Required action: Without a single alteration, write the listing out again.

Segment Open

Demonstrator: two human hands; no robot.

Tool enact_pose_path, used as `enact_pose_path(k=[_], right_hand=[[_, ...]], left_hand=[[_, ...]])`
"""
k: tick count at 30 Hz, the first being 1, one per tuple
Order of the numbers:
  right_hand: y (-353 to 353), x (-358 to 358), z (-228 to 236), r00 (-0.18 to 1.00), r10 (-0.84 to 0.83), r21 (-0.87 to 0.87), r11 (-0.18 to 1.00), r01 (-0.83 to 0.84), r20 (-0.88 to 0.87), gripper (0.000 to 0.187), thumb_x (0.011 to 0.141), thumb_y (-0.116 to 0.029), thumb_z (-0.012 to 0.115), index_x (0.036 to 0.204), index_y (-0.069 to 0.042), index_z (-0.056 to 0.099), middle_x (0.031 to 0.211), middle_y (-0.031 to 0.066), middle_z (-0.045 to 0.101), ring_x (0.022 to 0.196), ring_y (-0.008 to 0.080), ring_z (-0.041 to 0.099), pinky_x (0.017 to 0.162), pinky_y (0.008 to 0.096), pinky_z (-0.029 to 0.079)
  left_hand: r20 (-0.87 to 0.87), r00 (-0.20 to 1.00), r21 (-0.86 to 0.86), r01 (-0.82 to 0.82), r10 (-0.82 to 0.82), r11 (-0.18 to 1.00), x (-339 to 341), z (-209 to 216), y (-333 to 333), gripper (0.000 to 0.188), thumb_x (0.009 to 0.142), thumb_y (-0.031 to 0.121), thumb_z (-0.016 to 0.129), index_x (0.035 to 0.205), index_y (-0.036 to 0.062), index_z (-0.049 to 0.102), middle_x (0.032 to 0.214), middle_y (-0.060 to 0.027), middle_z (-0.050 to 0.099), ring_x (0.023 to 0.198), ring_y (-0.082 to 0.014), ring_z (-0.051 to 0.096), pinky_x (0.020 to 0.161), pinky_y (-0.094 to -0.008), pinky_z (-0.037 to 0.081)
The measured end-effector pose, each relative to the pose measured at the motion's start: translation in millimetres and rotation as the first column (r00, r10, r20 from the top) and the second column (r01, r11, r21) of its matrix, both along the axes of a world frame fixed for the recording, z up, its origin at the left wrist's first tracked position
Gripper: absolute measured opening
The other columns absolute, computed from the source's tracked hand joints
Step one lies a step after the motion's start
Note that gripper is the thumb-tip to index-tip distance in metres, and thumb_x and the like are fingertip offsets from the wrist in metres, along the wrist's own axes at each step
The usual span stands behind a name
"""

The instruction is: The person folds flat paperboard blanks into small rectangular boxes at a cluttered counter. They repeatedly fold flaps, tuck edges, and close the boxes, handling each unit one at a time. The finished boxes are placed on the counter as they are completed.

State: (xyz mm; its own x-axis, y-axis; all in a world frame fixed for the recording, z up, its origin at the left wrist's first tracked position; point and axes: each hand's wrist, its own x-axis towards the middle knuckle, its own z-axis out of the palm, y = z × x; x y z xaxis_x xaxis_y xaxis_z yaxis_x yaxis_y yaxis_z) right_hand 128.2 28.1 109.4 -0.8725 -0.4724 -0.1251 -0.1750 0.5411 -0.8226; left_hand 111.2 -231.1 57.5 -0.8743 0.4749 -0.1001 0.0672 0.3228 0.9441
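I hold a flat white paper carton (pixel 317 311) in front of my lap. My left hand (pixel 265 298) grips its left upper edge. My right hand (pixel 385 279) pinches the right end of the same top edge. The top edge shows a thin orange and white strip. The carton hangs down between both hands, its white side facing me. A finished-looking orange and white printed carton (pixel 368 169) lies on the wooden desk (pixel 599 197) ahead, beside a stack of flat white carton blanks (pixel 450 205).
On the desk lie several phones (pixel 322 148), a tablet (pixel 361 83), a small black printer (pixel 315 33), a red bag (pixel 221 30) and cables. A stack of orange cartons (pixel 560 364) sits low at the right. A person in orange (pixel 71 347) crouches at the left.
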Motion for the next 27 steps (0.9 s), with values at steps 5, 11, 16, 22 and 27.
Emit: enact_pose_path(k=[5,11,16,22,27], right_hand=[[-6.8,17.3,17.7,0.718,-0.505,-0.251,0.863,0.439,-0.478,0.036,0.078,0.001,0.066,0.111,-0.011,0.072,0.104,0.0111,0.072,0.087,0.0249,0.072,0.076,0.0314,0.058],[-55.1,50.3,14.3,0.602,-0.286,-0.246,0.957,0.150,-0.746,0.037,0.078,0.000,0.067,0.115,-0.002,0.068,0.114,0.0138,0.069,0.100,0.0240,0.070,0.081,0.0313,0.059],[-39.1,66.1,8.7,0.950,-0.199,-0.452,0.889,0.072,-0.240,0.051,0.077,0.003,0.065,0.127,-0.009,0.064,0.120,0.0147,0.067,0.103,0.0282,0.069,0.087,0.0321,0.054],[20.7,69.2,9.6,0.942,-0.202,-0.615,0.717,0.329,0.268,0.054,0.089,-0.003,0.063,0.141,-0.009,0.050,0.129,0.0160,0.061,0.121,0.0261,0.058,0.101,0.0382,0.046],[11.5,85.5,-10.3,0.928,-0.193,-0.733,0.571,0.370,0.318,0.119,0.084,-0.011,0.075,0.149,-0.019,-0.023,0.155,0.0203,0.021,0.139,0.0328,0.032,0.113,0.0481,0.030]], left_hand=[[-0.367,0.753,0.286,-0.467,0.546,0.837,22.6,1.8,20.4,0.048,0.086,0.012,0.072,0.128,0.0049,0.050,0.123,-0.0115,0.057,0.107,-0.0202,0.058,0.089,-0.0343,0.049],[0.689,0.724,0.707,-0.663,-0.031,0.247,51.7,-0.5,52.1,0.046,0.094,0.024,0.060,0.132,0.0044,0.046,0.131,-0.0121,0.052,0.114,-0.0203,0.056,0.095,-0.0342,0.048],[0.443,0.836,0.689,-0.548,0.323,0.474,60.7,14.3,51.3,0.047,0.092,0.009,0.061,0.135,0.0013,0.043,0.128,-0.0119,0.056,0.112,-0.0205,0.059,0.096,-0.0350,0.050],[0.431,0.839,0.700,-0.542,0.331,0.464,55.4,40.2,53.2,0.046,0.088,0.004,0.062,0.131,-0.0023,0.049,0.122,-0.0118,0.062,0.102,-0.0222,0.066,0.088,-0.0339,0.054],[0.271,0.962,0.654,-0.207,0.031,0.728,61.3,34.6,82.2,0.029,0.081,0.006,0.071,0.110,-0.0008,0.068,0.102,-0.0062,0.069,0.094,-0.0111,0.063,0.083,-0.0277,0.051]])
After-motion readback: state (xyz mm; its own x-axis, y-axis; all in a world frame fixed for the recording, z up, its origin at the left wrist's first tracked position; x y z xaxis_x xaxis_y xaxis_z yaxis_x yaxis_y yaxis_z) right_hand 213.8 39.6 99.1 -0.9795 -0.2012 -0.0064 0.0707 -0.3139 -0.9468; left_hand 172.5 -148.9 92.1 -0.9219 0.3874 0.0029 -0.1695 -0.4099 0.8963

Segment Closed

The completed task:
Demonstrator: two human hands; no robot.

Tool enact_pose_path, used as `enact_pose_path(k=[_], right_hand=[[_, ...]], left_hand=[[_, ...]])`
"""
k: tick count at 30 Hz, the first being 1, one per tuple
Order of the numbers:
  right_hand: y (-353 to 353), x (-358 to 358), z (-228 to 236), r00 (-0.18 to 1.00), r10 (-0.84 to 0.83), r21 (-0.87 to 0.87), r11 (-0.18 to 1.00), r01 (-0.83 to 0.84), r20 (-0.88 to 0.87), gripper (0.000 to 0.187), thumb_x (0.011 to 0.141), thumb_y (-0.116 to 0.029), thumb_z (-0.012 to 0.115), index_x (0.036 to 0.204), index_y (-0.069 to 0.042), index_z (-0.056 to 0.099), middle_x (0.031 to 0.211), middle_y (-0.031 to 0.066), middle_z (-0.045 to 0.101), ring_x (0.022 to 0.196), ring_y (-0.008 to 0.080), ring_z (-0.041 to 0.099), pinky_x (0.017 to 0.162), pinky_y (0.008 to 0.096), pinky_z (-0.029 to 0.079)
  left_hand: r20 (-0.87 to 0.87), r00 (-0.20 to 1.00), r21 (-0.86 to 0.86), r01 (-0.82 to 0.82), r10 (-0.82 to 0.82), r11 (-0.18 to 1.00), x (-339 to 341), z (-209 to 216), y (-333 to 333), gripper (0.000 to 0.188), thumb_x (0.009 to 0.142), thumb_y (-0.031 to 0.121), thumb_z (-0.016 to 0.129), index_x (0.035 to 0.205), index_y (-0.036 to 0.062), index_z (-0.049 to 0.102), middle_x (0.032 to 0.214), middle_y (-0.060 to 0.027), middle_z (-0.050 to 0.099), ring_x (0.023 to 0.198), ring_y (-0.082 to 0.014), ring_z (-0.051 to 0.096), pinky_x (0.020 to 0.161), pinky_y (-0.094 to -0.008), pinky_z (-0.037 to 0.081)
The measured end-effector pose, each relative to the pose measured at the motion's start: translation in millimetres and rotation as the first column (r00, r10, r20 from the top) and the second column (r01, r11, r21) of its matrix, both along the axes of a world frame fixed for the recording, z up, its origin at the left wrist's first tracked position
Gripper: absolute measured opening
The other columns absolute, computed from the source's tracked hand joints
Step one lies a step after the motion's start
Note that gripper is the thumb-tip to index-tip distance in metres, and thumb_x and the like are fingertip offsets from the wrist in metres, along the wrist's own axes at each step
The usual span stands behind a name
"""

The instruction is: The person folds flat paperboard blanks into small rectangular boxes at a cluttered counter. They repeatedly fold flaps, tuck edges, and close the boxes, handling each unit one at a time. The finished boxes are placed on the counter as they are completed.

State: (xyz mm; its own x-axis, y-axis; all in a world frame fixed for the recording, z up, its origin at the left wrist's first tracked position; point and axes: each hand's wrist, its own x-axis towards the middle knuckle, its own z-axis out of the palm, y = z × x; x y z xaxis_x xaxis_y xaxis_z yaxis_x yaxis_y yaxis_z) right_hand 128.2 28.1 109.4 -0.8725 -0.4724 -0.1251 -0.1750 0.5411 -0.8226; left_hand 111.2 -231.1 57.5 -0.8743 0.4749 -0.1001 0.0672 0.3228 0.9441
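I hold a flat white paper carton (pixel 317 311) in front of my lap. My left hand (pixel 265 298) grips its left upper edge. My right hand (pixel 385 279) pinches the right end of the same top edge. The top edge shows a thin orange and white strip. The carton hangs down between both hands, its white side facing me. A finished-looking orange and white printed carton (pixel 368 169) lies on the wooden desk (pixel 599 197) ahead, beside a stack of flat white carton blanks (pixel 450 205).
On the desk lie several phones (pixel 322 148), a tablet (pixel 361 83), a small black printer (pixel 315 33), a red bag (pixel 221 30) and cables. A stack of orange cartons (pixel 560 364) sits low at the right. A person in orange (pixel 71 347) crouches at the left.
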Motion for the next 27 steps (0.9 s), with values at steps 5, 11, 16, 22 and 27.
Emit: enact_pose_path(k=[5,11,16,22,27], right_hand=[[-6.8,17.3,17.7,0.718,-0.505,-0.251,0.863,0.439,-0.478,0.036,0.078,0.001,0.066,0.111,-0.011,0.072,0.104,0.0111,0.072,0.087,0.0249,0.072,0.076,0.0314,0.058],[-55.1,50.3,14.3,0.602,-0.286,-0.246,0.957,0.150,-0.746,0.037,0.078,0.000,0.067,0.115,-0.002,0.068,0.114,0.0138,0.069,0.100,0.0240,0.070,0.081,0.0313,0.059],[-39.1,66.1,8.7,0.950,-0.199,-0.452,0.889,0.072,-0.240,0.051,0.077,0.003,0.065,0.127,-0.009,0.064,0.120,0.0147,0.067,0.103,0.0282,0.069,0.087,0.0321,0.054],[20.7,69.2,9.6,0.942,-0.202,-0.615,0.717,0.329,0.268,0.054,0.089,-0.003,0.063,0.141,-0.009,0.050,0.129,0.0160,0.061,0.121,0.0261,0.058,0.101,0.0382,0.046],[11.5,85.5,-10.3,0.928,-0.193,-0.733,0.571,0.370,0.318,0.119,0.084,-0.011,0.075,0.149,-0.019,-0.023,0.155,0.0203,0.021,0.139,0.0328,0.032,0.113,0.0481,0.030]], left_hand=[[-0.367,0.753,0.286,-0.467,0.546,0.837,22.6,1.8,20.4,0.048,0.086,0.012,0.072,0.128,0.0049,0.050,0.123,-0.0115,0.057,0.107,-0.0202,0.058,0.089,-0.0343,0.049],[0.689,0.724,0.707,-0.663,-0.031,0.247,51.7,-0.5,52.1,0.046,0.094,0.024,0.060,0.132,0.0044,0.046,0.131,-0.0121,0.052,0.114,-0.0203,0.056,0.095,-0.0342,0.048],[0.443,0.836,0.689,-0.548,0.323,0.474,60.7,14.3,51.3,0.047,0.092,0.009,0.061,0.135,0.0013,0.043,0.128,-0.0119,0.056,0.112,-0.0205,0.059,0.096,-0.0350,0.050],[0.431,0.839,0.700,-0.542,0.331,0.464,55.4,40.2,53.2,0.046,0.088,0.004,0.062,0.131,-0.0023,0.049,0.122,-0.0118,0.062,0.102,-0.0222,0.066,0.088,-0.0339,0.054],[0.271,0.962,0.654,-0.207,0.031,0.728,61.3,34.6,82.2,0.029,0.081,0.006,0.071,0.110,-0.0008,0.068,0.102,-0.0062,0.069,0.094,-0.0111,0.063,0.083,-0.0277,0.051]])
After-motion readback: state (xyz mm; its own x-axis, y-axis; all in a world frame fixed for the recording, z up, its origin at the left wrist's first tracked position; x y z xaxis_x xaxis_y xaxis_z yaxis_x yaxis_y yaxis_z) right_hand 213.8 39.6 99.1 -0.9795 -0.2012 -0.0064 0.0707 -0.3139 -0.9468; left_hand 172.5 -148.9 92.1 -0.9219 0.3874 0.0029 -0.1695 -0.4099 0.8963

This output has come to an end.